[Stored data entries]
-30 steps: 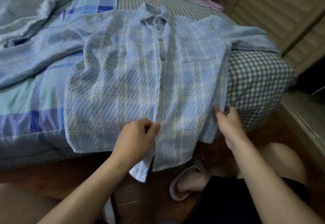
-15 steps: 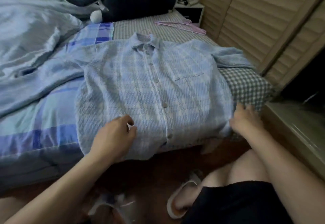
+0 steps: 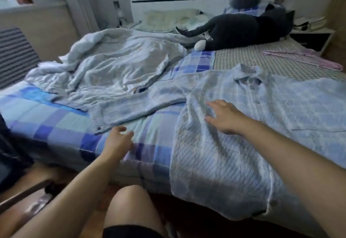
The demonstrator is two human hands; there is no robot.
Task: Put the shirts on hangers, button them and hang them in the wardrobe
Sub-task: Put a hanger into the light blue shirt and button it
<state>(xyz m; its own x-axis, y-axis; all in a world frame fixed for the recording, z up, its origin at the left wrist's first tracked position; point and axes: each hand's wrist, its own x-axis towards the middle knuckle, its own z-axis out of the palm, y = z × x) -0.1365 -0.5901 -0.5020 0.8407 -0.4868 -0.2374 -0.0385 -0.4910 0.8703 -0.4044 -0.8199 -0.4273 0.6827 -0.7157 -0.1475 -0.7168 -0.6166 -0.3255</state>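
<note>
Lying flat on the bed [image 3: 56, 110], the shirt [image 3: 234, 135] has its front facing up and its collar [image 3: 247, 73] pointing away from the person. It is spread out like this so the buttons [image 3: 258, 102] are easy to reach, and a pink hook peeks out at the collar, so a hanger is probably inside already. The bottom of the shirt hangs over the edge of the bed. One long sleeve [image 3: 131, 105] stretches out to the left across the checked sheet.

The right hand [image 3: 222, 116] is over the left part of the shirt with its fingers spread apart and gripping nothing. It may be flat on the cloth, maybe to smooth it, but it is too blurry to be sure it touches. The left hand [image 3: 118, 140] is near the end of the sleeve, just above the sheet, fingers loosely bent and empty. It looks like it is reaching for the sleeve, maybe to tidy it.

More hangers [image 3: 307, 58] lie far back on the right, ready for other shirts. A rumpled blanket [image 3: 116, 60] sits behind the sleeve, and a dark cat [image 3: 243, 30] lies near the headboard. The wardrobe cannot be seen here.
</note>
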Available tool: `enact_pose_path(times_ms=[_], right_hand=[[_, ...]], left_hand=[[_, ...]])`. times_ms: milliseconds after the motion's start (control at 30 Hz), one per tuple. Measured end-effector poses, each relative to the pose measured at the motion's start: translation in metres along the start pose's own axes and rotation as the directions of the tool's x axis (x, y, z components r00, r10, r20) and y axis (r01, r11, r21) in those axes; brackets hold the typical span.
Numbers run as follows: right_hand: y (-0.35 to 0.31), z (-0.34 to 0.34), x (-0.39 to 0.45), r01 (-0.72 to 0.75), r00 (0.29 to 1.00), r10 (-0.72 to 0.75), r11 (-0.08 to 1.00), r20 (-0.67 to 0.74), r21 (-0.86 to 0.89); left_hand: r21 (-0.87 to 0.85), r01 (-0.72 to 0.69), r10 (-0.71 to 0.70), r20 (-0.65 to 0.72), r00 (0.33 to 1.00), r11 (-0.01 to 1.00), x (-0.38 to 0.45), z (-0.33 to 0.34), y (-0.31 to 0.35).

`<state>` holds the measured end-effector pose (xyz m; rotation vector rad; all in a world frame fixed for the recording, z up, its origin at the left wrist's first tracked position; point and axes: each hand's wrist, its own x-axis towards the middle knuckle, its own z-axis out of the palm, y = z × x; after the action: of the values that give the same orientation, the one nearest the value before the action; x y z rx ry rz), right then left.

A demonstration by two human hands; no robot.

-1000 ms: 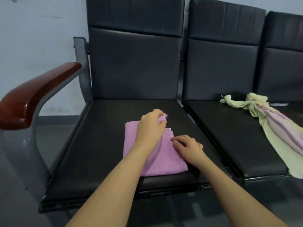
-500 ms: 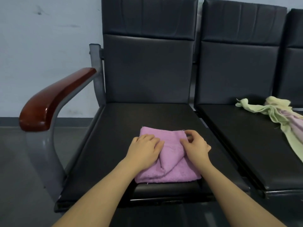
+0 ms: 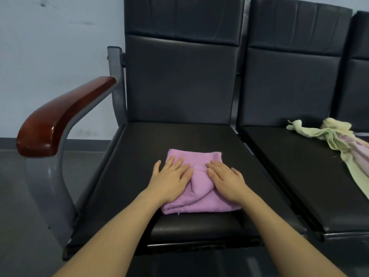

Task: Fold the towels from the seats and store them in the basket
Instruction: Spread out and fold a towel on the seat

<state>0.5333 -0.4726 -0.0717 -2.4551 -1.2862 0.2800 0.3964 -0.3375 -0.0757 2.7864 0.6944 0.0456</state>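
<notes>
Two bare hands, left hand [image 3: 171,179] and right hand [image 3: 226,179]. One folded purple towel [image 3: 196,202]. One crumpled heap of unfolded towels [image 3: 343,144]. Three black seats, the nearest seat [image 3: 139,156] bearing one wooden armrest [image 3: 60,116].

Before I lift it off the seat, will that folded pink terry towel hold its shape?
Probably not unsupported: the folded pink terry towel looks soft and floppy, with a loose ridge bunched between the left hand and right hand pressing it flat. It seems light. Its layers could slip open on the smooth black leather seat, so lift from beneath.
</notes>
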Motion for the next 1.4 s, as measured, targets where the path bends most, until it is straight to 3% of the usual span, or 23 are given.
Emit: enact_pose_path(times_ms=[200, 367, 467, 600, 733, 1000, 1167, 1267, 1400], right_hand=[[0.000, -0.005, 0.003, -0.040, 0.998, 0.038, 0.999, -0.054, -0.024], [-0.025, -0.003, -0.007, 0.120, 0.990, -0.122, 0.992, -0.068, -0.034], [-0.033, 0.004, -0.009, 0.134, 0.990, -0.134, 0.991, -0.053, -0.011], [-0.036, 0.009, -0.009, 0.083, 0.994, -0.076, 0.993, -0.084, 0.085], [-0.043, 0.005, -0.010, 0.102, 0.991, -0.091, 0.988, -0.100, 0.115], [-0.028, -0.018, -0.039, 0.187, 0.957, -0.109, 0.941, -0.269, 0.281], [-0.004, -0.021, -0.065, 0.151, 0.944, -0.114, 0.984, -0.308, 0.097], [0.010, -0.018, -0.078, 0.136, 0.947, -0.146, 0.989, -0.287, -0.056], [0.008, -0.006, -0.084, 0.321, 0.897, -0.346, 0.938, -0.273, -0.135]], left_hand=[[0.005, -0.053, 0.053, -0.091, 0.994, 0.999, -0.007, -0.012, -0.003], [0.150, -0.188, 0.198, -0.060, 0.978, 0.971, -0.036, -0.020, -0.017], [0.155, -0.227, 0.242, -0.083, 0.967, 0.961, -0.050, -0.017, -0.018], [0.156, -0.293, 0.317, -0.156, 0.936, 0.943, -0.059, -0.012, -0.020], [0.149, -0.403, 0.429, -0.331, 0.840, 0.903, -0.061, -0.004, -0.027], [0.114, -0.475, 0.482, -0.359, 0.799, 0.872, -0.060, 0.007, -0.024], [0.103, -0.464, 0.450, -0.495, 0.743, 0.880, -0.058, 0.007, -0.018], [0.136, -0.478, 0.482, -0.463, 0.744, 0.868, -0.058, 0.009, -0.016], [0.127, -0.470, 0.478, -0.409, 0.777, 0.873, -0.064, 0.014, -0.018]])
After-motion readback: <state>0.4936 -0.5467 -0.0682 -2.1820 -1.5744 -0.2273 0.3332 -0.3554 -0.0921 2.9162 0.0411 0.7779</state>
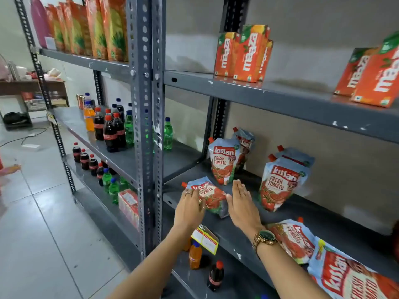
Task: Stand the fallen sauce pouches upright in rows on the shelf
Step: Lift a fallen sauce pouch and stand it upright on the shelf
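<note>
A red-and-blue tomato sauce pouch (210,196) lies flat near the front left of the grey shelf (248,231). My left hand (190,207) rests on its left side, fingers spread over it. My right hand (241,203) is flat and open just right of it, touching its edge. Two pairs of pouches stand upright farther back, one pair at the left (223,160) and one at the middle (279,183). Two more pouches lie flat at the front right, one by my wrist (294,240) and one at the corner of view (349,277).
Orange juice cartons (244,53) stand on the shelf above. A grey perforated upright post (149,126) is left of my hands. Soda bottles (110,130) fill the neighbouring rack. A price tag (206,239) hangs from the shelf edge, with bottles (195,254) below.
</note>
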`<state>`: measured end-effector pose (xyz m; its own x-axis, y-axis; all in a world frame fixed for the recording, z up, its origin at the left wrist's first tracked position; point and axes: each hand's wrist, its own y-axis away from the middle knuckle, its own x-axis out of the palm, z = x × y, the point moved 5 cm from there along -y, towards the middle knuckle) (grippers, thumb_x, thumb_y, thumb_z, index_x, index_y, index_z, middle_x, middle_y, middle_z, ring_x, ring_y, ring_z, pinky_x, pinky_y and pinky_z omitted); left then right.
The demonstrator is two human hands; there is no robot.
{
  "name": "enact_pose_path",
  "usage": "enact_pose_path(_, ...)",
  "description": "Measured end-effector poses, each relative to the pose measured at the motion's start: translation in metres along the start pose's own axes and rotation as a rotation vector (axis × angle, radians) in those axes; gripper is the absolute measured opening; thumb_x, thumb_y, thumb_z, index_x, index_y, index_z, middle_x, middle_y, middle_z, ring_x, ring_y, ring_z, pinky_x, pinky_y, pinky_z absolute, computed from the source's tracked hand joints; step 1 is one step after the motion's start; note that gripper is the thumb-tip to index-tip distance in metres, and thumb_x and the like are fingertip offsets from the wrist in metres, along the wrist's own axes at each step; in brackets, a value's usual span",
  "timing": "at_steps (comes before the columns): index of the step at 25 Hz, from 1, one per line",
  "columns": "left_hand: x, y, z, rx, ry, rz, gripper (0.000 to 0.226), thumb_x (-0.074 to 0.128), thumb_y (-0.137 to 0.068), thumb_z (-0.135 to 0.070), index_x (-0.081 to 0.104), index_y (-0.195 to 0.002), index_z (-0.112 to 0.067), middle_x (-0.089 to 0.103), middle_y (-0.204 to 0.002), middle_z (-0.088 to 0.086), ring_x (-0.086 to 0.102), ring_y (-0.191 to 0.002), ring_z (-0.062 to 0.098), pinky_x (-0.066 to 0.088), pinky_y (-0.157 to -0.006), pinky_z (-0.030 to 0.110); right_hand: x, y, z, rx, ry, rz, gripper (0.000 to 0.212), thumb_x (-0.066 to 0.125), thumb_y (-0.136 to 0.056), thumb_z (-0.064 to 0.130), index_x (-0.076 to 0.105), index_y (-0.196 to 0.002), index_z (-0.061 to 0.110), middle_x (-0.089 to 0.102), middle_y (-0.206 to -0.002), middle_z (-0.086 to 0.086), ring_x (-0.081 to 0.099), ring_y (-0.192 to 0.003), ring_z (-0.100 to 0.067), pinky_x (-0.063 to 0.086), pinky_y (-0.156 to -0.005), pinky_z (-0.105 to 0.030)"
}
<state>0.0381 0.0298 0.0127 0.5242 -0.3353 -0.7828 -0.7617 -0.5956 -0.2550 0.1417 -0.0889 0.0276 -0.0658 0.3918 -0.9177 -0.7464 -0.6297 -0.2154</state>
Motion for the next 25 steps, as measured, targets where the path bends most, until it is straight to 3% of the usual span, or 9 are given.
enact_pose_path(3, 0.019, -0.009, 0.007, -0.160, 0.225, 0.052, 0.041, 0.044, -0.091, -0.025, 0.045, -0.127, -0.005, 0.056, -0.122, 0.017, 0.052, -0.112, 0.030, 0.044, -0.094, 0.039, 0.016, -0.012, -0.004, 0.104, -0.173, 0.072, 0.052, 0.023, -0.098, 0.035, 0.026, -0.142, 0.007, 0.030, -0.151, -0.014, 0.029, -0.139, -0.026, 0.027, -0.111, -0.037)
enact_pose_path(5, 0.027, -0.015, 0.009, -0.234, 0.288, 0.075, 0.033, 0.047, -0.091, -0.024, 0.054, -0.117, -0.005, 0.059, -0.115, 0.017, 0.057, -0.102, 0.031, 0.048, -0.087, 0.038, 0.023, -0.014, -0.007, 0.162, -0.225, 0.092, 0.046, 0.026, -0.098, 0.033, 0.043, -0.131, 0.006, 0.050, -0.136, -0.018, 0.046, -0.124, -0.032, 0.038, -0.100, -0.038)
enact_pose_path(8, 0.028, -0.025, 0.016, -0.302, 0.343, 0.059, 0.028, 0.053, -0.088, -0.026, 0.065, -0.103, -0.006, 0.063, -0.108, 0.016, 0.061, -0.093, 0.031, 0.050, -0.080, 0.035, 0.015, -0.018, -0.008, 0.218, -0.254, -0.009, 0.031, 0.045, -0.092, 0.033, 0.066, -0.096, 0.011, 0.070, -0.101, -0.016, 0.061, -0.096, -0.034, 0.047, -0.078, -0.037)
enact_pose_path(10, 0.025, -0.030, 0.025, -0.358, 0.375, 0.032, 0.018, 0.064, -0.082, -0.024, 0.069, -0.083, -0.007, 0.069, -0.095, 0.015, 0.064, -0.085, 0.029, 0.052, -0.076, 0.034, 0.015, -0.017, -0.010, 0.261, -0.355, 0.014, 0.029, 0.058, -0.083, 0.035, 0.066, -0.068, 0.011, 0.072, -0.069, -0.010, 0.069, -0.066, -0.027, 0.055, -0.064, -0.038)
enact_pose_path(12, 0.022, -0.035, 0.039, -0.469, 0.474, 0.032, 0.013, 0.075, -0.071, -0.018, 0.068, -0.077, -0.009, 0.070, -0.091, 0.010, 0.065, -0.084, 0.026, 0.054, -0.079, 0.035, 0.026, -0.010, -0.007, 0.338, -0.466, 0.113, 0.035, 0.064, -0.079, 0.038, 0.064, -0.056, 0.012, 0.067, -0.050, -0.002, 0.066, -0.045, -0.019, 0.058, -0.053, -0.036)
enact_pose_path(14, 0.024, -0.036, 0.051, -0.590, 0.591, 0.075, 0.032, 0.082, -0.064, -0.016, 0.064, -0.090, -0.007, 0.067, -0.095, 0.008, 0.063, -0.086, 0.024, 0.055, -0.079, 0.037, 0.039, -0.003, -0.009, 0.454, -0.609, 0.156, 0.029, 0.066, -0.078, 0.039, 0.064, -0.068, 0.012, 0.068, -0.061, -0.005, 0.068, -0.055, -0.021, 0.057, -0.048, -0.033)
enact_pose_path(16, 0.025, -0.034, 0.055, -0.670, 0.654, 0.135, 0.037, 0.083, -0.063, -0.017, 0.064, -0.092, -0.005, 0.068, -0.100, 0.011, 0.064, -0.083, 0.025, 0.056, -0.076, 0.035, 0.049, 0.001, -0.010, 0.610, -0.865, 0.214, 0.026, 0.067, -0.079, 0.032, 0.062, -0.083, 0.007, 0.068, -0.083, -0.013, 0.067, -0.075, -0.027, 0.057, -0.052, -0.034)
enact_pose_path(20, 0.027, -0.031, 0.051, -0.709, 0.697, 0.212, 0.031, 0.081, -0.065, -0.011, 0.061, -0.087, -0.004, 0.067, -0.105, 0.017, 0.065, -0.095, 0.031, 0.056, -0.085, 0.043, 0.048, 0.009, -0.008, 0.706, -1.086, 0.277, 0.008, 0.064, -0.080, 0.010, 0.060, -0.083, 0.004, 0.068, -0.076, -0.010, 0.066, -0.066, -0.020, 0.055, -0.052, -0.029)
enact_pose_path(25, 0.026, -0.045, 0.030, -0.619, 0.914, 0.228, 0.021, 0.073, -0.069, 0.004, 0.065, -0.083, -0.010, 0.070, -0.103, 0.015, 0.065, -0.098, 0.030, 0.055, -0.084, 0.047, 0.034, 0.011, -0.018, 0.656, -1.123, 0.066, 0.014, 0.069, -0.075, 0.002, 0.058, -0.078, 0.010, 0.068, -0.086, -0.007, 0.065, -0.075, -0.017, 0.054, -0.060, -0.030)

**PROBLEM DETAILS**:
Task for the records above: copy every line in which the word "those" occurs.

**SOLUTION FOR THIS EXERCISE**:
Available tool: `enact_pose_path(times_ms=[_], right_hand=[[_, ...]], left_hand=[[_, ...]])`. times_ms: milliseconds after the motion's start (control at 30 Hz), one per tuple. Measured end-effector poses, each relative to the pose measured at the motion's start: translation in metres along the start pose's own axes and rotation as the directions of the tool's x axis (x, y, z components r00, r10, r20) and y axis (r01, r11, r21) in those axes; brackets hold the typical span.
  "description": "Measured end-effector poses, each relative to the pose measured at the motion's start: translation in metres along the start pose's own axes and rotation as a rotation vector (axis × angle, radians) in those axes; gripper is the absolute measured opening; thumb_x, thumb_y, thumb_z, index_x, index_y, index_z, middle_x, middle_y, middle_z, ring_x, ring_y, ring_z, pinky_x, pinky_y, pinky_z absolute, computed from the source's tracked hand joints; step 1 is one step after the motion's start; note that gripper is the thumb-tip to index-tip distance in metres, and thumb_x and the like are fingertip offsets from the wrist in metres, along the wrist's own axes at each step; in brackets, a value's usual span",

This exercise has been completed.